## HOW TO COMPLETE THIS TASK
In the following listing, find the lines containing "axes" and report them.
*** Begin section ***
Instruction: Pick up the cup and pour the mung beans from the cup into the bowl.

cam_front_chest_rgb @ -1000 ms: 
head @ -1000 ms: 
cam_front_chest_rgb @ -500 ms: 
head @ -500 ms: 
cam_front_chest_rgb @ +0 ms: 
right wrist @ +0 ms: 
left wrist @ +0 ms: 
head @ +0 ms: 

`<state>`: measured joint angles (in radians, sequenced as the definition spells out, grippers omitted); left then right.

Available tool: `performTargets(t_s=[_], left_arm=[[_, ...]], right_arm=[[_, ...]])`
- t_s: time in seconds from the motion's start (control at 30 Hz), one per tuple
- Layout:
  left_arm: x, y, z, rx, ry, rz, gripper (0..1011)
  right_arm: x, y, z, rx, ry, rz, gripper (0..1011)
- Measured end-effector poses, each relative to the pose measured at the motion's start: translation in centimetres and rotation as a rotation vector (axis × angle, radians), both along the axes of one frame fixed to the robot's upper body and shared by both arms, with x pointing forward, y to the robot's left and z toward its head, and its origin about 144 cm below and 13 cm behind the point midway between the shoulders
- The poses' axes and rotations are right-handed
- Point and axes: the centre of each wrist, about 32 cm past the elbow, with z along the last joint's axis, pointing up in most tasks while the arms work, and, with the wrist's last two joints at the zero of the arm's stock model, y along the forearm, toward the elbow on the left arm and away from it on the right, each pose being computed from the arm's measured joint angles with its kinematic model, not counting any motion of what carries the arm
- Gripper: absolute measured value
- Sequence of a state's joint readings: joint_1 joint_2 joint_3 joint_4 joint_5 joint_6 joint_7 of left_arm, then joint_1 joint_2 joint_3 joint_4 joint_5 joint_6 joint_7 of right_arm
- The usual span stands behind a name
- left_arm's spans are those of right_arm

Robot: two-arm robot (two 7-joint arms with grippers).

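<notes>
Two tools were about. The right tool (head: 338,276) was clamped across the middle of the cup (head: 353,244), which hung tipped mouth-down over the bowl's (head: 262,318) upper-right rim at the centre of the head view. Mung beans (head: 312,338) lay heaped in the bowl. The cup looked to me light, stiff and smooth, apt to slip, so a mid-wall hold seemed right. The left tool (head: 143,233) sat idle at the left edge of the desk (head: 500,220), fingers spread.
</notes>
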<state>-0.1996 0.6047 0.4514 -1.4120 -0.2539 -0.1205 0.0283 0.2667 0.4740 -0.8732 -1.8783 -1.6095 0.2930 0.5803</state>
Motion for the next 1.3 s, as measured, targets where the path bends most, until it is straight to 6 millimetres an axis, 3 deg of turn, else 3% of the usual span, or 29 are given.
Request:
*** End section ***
## ANSWER
- Measured end-effector poses, each relative to the pose measured at the motion's start: translation in centimetres and rotation as a rotation vector (axis × angle, radians), both along the axes of one frame fixed to the robot's upper body and shared by both arms, with x pointing forward, y to the robot's left and z toward its head, and its origin about 144 cm below and 13 cm behind the point midway between the shoulders
- The poses' axes and rotations are right-handed
- Point and axes: the centre of each wrist, about 32 cm past the elbow, with z along the last joint's axis, pointing up in most tasks while the arms work, and, with the wrist's last two joints at the zero of the arm's stock model, y along the forearm, toward the elbow on the left arm and away from it on the right, each pose being computed from the arm's measured joint angles with its kinematic model, not counting any motion of what carries the arm

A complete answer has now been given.